◆ **Problem to solve**
Using the listing below, copy exactly the lines from the one containing "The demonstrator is" to the one containing "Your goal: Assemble", both lines included, and no others.

◆ **Stored data**
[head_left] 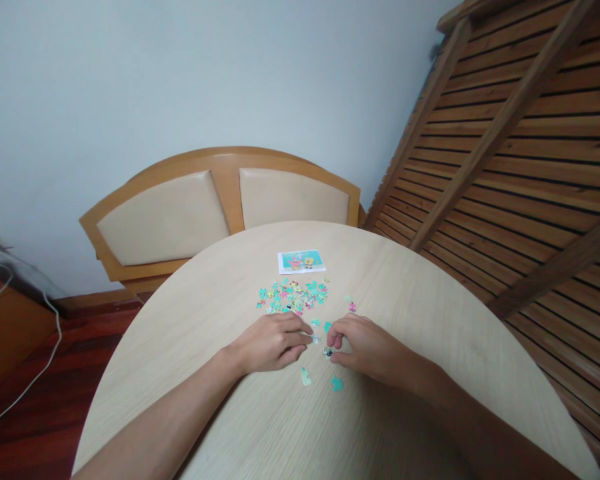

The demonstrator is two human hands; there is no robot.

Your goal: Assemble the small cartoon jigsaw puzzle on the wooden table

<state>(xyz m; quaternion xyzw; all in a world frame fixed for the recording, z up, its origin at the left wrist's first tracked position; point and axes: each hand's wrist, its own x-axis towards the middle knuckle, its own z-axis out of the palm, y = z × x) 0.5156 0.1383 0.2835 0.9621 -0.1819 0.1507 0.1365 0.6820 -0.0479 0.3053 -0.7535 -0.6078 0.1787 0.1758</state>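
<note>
My left hand (279, 341) lies low over the table, fingers stretched out and a little apart from the thumb. Its fingertips are at the edge of a pale patterned jigsaw puzzle piece (315, 339). Facing it, my right hand (363, 343) has curled fingers, with thumb and fingertips closed at a dark-and-white puzzle piece (327, 351). Close by are teal puzzle pieces (327, 327) and another teal one (337, 384) nearer to me. A pale green puzzle piece (306, 377) lies below my left thumb. The hands partly cover this area.
Beyond my hands spreads a pile of mixed puzzle pieces (293, 293). Behind it lies a picture sheet (303, 261) with cartoon figures. A pink piece (353, 307) sits to the right. The round wooden table (430, 333) stands before a padded headboard (234, 157) and slatted wood (510, 153).
</note>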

◆ **Task answer**
The demonstrator is two human hands; there is no robot.

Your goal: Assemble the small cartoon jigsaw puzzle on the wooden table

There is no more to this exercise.